PONTIANAK POST - Menteri Luar Negeri Iran, Abbas Araghchi, memperingatkan bahwa setiap serangan baru Israel ke Lebanon atau kelanjutan pendudukan wilayah Lebanon akan dianggap sebagai pelanggaran terhadap memorandum kesepahaman (MoU) yang disepakati antara Iran dan Amerika Serikat untuk mengakhiri perang di kawasan.
Pernyataan tersebut disampaikan Araghchi dalam pertemuan dengan para duta besar, kuasa usaha, serta kepala perwakilan diplomatik dan organisasi internasional yang berada di Teheran pada Selasa (16/6) waktu setempat.
Dalam forum itu, ia menjelaskan perkembangan terbaru negosiasi antara Teheran dan Washington yang bertujuan mengakhiri konflik yang menurut Iran dipicu oleh Amerika Serikat dan Israel sejak akhir Februari.
Menurut Araghchi, kesepakatan Iran-AS secara resmi akan mulai berlaku setelah penandatanganan pada Jumat mendatang. Ia juga mengungkapkan bahwa putaran baru perundingan akan segera dimulai guna mencapai perjanjian final yang lebih komprehensif.
Baca Juga: Araghchi Desak Penghentian Total Serangan Israel ke Lebanon, AS Diminta Tanggung Jawab
Akhir Perang Diumumkan Sebelum Penandatanganan Resmi
Araghchi mengatakan pengumuman berakhirnya perang telah dilakukan pada Senin pagi waktu Teheran setelah tercapainya kesepakatan awal antara para pihak.
“Perkembangan terpenting pada tahap pertama adalah deklarasi berakhirnya perang. Setelah kesepakatan final dicapai, perang diumumkan berakhir pada Senin pagi waktu Teheran. Namun memorandum tersebut baru akan berlaku secara resmi pada Jumat,” kata Araghchi dilansir IRNA.

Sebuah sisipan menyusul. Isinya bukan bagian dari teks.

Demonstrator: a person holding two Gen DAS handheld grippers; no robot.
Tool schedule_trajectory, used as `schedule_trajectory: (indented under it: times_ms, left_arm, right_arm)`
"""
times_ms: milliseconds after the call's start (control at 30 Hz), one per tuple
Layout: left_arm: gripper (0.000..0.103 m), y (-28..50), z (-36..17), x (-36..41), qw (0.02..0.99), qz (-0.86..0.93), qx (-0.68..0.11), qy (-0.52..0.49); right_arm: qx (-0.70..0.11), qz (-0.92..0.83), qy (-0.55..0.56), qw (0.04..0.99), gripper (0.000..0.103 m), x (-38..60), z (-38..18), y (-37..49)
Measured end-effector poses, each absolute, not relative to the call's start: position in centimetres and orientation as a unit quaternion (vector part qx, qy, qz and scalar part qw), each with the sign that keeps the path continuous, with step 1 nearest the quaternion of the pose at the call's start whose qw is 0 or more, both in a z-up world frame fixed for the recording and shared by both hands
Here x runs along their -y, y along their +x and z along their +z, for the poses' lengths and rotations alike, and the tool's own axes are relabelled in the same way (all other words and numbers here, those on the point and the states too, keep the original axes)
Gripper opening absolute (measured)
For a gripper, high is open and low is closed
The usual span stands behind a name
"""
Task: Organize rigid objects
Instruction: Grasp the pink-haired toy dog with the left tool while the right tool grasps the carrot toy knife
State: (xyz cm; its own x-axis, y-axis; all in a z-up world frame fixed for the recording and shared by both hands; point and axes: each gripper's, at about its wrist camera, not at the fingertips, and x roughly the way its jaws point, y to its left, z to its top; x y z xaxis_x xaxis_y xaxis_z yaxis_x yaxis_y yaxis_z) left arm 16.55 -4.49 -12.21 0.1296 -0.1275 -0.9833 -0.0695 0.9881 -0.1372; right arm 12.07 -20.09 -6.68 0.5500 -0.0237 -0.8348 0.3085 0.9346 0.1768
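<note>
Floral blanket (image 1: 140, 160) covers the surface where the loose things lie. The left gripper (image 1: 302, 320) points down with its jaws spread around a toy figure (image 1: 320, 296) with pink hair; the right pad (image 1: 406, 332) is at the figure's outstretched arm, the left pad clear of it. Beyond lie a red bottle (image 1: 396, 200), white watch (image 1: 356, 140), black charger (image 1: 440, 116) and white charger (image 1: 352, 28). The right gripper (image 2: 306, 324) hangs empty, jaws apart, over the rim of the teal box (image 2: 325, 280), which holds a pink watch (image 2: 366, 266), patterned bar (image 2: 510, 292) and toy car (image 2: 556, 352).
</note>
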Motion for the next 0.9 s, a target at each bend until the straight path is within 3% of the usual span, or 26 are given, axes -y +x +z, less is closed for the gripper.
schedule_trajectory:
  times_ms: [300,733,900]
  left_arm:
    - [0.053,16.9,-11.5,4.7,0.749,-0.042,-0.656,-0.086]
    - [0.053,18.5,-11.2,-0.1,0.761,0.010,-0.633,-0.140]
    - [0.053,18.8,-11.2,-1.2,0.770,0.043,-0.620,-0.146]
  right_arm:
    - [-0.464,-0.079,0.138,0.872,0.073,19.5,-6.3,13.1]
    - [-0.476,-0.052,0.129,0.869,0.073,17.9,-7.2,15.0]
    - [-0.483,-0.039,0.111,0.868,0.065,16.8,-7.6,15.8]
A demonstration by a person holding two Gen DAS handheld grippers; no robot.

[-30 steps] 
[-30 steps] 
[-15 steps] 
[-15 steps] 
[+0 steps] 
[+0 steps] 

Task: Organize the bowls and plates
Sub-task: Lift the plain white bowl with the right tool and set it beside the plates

Ia menegaskan bahwa implementasi penuh kesepakatan tidak hanya bergantung pada penghentian konflik antara Iran dan pihak lawan, tetapi juga pada perkembangan situasi keamanan di Lebanon.
Lebanon Menjadi Bagian Penting dalam Kesepakatan
Araghchi menjelaskan bahwa sejak awal Iran memandang penghentian perang di Lebanon sebagai prasyarat penting bagi berakhirnya konflik yang lebih luas di kawasan.
Menurutnya, front Lebanon dan perang yang melibatkan Iran telah menjadi saling terkait. Karena itu, penghentian permusuhan di Lebanon diposisikan sebagai bagian integral dari proses deeskalasi regional.
Ia menyebut bahwa dalam kerangka memorandum tersebut, Amerika Serikat dan Israel berada di satu pihak, sementara Iran dan kelompok Hizbullah Lebanon berada di pihak lainnya.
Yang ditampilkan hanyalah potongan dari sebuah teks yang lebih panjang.